What will hurt our brains are those statistically significant negative-going bars down at a lag of -5 years and thereabouts. These indicate that either the land starts cooling five years before the seas start warming or the land starts warming five years before the seas start cooling. To say this is most curious is an understatement!
We might start to get a clearer idea of what is going on if we drink in the whole slide. I am sure we can all see the undulating pattern that incessantly flips from positive to negative. This situation arises when we have two oscillating variables with slightly differing periodicities such that they drift in and out of phase over time. A good example is that wow-wow-wow effect (beat frequency) when tuning a guitar string to another and the frequency of the new string is getting close. Thus it isn’t a simple matter of warm Arctic seas warming the land or the land warming the seas; there’s a feedback mechanism and a degree of independence that produces a complex dynamic.
If you get your fingers to do the walking over this plot you’ll see the positive peak-to-peak lag offering 11 and 14 year beat cycles, with the negative peak-to-peak lag offering 12 and 13 year beat cycles. This feels very solar, and I can see that I’m going to have to expand the study in a cosmic direction!
Kettle On!
Apart from statistic, there is also physics. Could it be simply the effect of different heat capacity. Water heats and cools slower than land, and it is the reason for different time lag? The energy source, the Sun, is external to both.

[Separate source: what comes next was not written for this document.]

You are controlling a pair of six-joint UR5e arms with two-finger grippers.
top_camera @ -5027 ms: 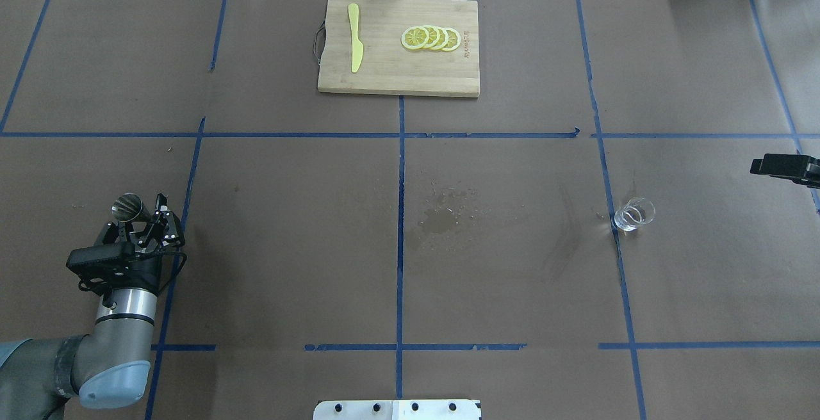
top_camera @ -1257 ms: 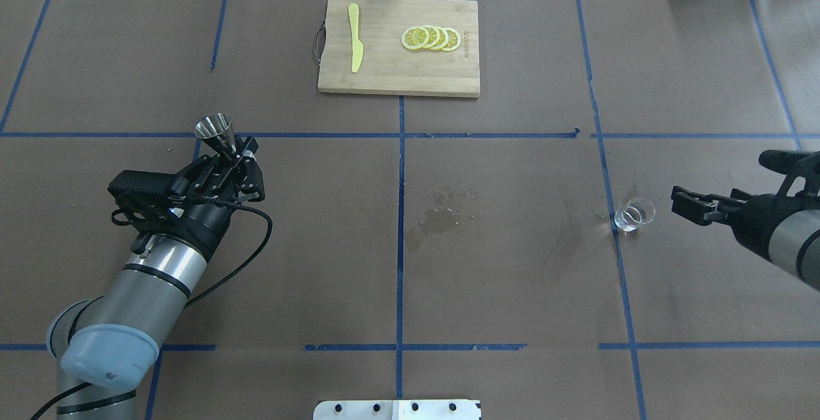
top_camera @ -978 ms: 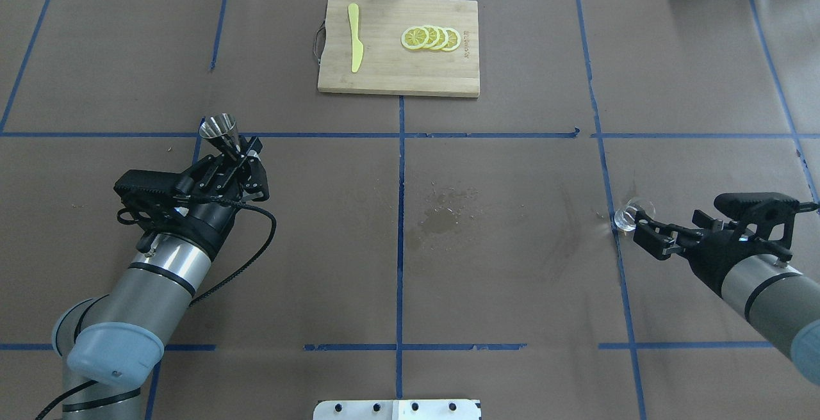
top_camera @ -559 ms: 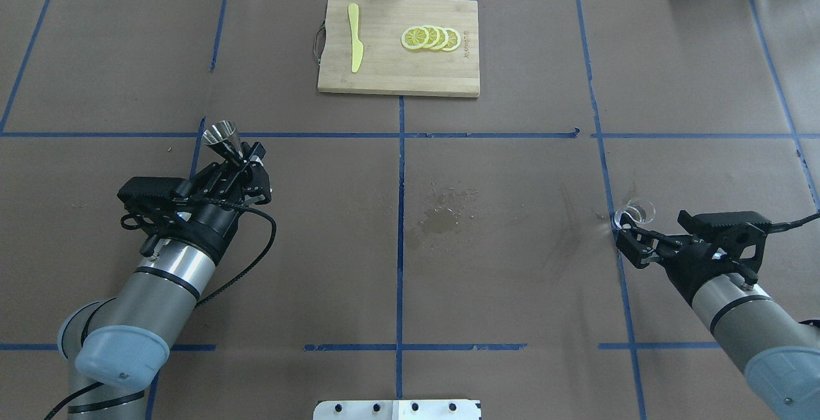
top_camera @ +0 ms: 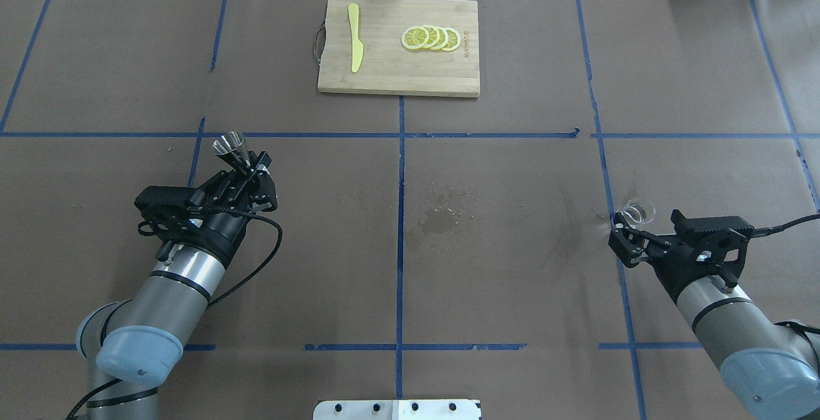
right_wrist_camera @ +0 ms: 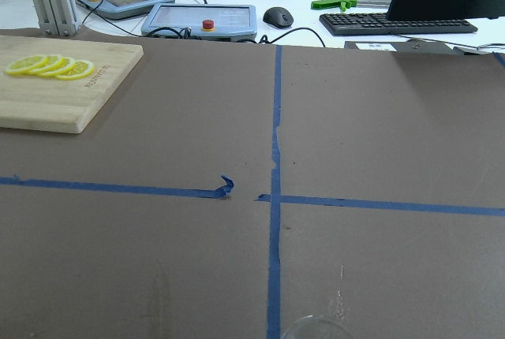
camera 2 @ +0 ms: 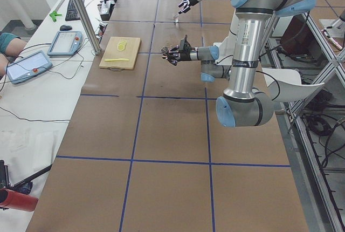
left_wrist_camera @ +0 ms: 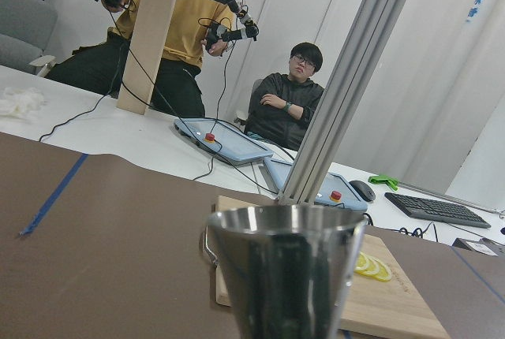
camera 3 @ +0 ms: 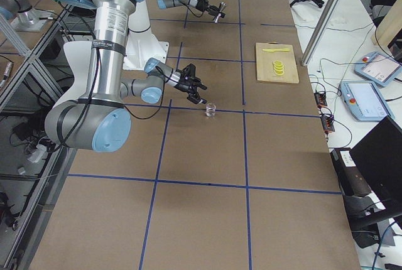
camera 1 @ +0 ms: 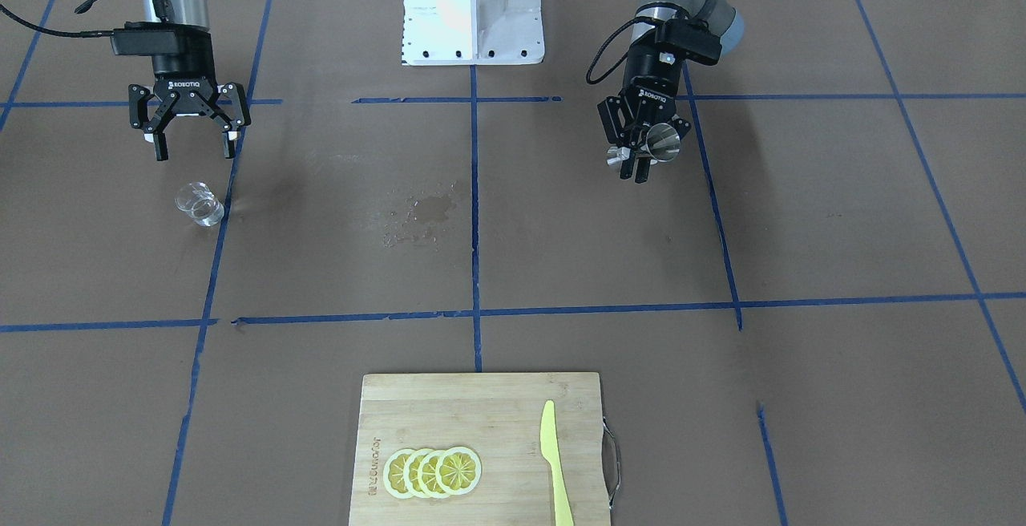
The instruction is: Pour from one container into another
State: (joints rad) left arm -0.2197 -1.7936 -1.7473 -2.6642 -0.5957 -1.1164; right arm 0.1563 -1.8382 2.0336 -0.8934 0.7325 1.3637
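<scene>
The near right arm reaches low over the brown-papered table [camera 3: 201, 220], and the right gripper [camera 3: 199, 93] has its fingers spread just beside the small clear glass cup [camera 3: 211, 110], which stands upright near a crossing of blue tape lines [camera 3: 245, 157]. At the far end, the left gripper [camera 3: 210, 7] holds the steel jigger [camera 3: 218, 12] above the table. A wooden cutting board [camera 3: 266, 74] carries lemon slices [camera 3: 278, 66] and a yellow knife [camera 3: 274, 49].

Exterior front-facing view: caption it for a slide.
Left gripper holds the steel jigger; open right gripper hangs near the glass cup.
</scene>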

My brain hurts! Maths always did this to me. However, fascinating that the solar cycle may well be important in the fluctuations in sea and land temperatures; it's not surprising when you think about it. I'm pretty sure that global temperatures are much more influenced by solar activity than by piffling amounts of trace gases. I look forward to the next installment when I hope you will include the last of the four variables promised above (mean annual CO2 levels).